- _TASK OBJECTIVE_: Give the data below again, word for word.

- _SOURCE MATERIAL_:
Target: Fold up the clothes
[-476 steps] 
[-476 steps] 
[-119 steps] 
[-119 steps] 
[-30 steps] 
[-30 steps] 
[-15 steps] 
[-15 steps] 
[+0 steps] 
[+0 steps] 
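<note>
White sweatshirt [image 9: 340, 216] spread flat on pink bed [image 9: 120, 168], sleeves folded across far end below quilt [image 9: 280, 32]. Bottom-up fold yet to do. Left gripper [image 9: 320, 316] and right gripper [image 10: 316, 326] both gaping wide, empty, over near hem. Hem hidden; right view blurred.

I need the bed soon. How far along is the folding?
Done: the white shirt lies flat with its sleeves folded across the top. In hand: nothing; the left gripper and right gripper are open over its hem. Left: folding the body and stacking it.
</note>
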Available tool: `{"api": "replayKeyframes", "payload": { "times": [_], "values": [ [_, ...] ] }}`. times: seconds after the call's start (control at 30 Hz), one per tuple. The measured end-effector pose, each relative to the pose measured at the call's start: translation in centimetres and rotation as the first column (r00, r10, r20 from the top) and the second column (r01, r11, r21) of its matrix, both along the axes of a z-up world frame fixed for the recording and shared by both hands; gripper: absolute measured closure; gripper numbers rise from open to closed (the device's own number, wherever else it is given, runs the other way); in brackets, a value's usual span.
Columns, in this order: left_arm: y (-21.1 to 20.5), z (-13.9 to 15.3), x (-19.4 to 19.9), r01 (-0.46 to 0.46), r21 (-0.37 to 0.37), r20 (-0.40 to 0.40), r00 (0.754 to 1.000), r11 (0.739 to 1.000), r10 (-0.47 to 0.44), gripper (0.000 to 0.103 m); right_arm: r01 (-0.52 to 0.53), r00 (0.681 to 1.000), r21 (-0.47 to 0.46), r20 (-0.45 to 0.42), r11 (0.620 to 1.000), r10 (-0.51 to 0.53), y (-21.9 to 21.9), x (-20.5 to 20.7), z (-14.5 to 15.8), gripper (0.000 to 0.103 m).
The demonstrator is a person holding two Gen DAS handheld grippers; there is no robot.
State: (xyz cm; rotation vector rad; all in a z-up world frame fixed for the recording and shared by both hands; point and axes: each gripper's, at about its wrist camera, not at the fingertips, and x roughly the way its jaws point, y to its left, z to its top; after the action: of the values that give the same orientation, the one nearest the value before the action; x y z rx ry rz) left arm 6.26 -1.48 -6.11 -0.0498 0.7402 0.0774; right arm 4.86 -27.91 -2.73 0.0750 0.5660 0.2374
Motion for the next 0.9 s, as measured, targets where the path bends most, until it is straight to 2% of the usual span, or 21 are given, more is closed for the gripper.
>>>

- _WRITTEN REPLY_:
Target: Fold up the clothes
[-476 steps] 
[-476 steps] 
[-119 steps] 
[-119 steps] 
[-30 steps] 
[-30 steps] 
[-15 steps] 
[-15 steps] 
[+0 steps] 
[+0 steps] 
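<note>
White sweatshirt [image 9: 340, 216] spread flat on pink bed [image 9: 120, 168], sleeves folded across far end below quilt [image 9: 280, 32]. Bottom-up fold yet to do. Left gripper [image 9: 320, 316] and right gripper [image 10: 316, 326] both gaping wide, empty, over near hem. Hem hidden; right view blurred.

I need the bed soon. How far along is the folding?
Done: the white shirt lies flat with its sleeves folded across the top. In hand: nothing; the left gripper and right gripper are open over its hem. Left: folding the body and stacking it.
</note>
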Available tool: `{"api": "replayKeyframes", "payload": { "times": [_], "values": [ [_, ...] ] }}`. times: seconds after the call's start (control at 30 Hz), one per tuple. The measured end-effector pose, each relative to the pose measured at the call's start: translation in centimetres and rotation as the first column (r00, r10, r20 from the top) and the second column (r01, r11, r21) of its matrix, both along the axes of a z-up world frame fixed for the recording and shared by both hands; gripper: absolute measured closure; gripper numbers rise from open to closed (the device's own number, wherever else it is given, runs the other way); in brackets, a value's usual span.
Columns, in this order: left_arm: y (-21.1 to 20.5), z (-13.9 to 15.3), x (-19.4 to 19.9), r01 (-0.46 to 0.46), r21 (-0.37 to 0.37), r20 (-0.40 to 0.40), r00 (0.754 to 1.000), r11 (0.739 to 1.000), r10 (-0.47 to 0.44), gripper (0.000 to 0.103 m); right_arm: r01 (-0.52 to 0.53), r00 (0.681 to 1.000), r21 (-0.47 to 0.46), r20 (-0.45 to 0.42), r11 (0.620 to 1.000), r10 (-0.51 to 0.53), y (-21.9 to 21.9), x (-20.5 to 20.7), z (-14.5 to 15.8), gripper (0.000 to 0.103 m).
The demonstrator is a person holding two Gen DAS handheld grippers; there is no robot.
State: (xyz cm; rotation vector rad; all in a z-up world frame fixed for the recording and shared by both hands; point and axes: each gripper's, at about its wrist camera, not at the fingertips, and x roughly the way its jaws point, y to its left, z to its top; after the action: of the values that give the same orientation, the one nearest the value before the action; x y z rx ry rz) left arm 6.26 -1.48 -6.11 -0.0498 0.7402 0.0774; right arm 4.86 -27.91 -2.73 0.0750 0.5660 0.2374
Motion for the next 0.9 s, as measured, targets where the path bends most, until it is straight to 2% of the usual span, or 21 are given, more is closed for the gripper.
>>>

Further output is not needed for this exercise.